Exercise details: Between the line containing "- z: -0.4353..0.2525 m" and the line containing "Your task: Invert" lies a run of lines; give that run again exactly, with both of those lines, and nothing else from the entries below.

--- Task material Enclosed Below ---

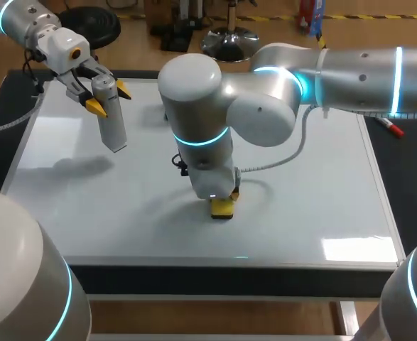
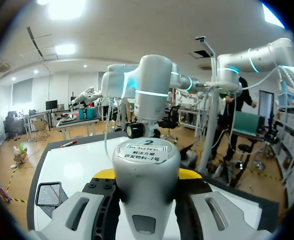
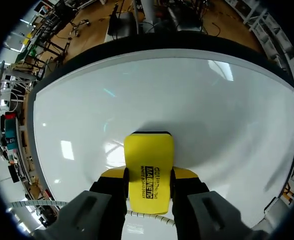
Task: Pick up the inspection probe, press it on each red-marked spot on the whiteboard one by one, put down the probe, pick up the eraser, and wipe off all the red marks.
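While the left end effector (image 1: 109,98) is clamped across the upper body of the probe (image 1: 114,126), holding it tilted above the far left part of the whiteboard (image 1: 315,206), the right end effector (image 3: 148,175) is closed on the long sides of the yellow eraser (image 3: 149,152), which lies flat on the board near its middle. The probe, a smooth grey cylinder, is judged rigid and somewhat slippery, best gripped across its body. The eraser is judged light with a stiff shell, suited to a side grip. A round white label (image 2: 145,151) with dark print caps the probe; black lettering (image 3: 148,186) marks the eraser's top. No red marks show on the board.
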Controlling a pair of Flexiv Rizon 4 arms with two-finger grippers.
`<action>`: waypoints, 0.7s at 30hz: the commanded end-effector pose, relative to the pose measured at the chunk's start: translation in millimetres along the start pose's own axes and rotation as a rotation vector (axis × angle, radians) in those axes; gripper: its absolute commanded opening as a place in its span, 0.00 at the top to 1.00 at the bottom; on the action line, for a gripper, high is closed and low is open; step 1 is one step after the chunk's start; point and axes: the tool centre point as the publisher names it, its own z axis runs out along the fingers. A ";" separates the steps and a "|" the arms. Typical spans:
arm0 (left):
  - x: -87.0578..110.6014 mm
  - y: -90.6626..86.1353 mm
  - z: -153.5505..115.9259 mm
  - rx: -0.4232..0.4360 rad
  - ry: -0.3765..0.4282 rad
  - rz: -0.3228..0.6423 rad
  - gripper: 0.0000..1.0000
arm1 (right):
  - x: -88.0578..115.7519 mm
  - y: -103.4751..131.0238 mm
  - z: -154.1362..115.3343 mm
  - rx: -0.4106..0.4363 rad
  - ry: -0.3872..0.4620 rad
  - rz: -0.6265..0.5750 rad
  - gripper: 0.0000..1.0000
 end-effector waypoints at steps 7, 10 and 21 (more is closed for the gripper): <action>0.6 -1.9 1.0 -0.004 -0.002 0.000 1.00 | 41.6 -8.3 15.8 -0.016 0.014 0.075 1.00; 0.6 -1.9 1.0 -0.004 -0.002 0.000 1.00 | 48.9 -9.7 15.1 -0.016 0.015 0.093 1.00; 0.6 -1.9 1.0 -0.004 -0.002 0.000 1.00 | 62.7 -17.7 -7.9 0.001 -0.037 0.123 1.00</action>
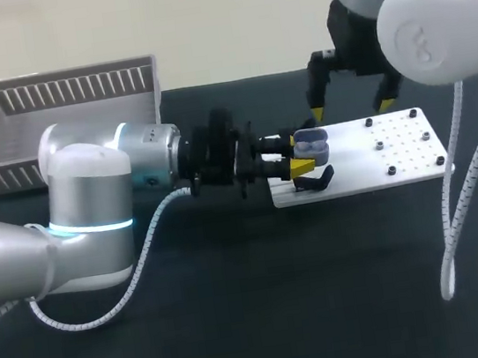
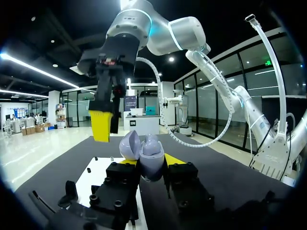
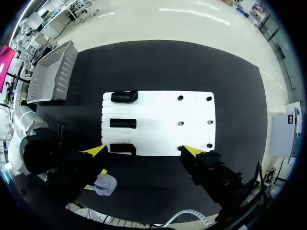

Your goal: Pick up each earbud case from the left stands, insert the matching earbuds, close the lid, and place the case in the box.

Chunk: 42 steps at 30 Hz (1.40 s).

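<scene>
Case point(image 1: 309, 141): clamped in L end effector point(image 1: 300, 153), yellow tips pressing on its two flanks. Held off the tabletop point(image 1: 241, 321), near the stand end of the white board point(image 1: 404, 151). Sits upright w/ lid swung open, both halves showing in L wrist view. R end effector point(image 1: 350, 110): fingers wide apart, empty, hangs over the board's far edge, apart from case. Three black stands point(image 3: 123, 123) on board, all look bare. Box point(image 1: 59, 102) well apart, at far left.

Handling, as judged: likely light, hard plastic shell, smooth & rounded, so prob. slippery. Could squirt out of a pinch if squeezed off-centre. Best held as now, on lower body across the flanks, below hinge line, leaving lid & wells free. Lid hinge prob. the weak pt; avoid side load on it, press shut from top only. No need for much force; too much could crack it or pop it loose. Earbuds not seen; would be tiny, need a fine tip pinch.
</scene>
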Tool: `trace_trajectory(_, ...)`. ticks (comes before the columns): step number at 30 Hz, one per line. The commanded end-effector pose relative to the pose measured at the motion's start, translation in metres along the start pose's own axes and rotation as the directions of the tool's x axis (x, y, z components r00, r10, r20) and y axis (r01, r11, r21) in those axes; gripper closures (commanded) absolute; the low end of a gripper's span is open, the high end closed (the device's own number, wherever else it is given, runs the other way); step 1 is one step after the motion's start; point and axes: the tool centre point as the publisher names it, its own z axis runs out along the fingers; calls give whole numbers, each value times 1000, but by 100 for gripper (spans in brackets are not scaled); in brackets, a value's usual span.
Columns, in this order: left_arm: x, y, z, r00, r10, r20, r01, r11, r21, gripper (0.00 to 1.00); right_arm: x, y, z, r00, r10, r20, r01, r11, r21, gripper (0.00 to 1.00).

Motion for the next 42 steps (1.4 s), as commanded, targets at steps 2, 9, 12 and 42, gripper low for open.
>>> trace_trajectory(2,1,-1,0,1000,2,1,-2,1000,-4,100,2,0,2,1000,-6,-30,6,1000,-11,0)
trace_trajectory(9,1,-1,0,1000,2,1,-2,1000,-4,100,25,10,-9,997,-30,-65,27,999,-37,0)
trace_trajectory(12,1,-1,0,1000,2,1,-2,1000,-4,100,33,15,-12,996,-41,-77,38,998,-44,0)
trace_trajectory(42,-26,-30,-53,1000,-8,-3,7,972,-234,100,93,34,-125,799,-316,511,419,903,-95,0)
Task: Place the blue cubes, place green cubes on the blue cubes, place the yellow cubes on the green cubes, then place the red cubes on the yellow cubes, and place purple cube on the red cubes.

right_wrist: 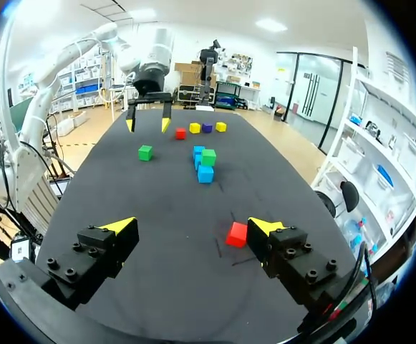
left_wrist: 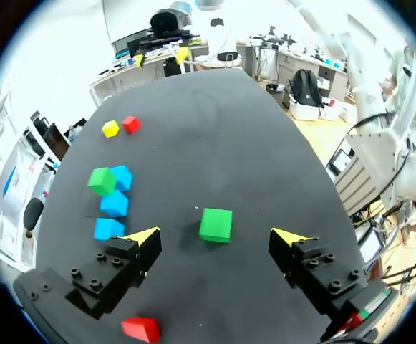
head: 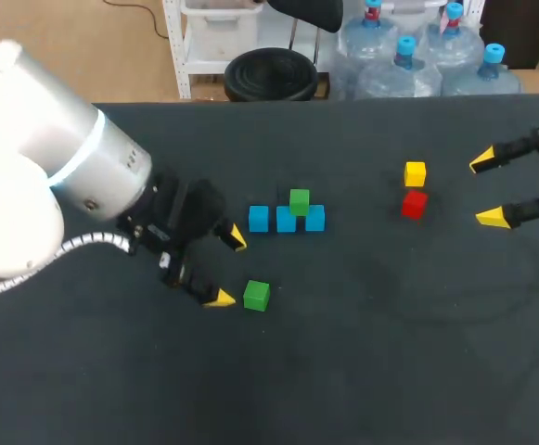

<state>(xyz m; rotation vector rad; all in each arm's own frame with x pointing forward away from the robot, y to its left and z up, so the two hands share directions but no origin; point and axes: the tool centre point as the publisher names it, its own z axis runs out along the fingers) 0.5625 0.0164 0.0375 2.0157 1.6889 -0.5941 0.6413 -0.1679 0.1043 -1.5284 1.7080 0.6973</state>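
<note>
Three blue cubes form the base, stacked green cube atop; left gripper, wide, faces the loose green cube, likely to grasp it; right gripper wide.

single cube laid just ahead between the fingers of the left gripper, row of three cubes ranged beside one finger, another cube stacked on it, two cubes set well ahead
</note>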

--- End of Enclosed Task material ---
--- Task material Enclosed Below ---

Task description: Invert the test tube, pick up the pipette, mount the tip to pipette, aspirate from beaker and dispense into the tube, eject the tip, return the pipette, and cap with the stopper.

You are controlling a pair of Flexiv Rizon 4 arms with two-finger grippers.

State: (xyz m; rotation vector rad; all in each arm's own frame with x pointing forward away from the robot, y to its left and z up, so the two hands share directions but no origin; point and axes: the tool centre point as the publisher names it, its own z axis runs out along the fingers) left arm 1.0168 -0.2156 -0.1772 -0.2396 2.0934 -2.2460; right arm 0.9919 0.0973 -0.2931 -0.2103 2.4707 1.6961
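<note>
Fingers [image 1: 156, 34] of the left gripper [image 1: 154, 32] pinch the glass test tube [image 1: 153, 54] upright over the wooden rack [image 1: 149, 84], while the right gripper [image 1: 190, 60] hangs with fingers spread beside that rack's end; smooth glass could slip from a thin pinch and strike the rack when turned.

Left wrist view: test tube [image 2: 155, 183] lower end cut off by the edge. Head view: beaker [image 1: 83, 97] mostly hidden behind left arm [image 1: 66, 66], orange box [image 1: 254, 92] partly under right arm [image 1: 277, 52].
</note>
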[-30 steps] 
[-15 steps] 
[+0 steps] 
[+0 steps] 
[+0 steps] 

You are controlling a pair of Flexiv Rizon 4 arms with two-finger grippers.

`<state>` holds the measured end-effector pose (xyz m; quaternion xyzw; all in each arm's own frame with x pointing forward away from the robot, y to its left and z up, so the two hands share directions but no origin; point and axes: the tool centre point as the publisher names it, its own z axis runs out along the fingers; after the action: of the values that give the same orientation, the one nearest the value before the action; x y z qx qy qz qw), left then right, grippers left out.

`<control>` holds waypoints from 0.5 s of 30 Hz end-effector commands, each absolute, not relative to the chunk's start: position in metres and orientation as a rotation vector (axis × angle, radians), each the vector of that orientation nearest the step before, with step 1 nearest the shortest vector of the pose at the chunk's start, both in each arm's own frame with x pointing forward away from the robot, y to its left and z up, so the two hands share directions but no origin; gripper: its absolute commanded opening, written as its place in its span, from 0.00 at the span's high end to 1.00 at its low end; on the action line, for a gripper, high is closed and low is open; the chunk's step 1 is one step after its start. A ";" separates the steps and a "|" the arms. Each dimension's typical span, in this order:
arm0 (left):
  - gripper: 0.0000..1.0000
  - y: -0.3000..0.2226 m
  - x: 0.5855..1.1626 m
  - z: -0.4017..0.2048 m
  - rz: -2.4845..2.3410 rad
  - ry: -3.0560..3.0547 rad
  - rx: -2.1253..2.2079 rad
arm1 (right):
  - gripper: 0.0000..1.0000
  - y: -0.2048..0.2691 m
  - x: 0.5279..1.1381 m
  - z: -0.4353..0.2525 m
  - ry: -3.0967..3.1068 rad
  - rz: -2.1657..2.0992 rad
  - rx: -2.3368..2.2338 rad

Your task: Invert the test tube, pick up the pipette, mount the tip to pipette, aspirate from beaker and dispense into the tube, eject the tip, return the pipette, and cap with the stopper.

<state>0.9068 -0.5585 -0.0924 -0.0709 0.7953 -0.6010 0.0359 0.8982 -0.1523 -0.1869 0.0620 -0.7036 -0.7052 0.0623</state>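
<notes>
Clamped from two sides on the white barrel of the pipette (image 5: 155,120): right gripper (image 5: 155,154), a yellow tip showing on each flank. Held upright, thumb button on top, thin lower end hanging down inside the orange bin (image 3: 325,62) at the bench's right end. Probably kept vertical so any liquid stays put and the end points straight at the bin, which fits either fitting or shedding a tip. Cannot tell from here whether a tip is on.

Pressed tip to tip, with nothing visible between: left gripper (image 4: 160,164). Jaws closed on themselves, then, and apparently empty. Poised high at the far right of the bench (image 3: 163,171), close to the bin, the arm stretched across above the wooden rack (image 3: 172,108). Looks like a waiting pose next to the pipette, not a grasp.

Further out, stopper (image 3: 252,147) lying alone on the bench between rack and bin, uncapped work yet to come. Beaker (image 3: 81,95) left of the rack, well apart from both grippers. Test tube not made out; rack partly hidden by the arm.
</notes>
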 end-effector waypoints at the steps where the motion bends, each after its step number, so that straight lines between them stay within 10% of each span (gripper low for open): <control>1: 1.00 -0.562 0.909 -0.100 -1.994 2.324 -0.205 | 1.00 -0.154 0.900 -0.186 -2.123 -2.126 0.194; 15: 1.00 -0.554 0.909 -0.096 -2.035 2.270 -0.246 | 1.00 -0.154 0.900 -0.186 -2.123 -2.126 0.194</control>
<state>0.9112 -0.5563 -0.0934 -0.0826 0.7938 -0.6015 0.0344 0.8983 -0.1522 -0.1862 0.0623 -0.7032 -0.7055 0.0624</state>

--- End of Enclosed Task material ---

Solution to the exercise:
  - z: -0.4353..0.2525 m
  - ry: -3.0967..3.1068 rad
  - rz: -2.1657..2.0992 rad
  - rx: -2.3368..2.2338 rad

Your task: Invert the test tube, pick up the pipette, mount the tip to pipette, aspirate from beaker and dispense into the tube, eject the tip, return the pipette, and cap with the stopper.

This finishes the answer.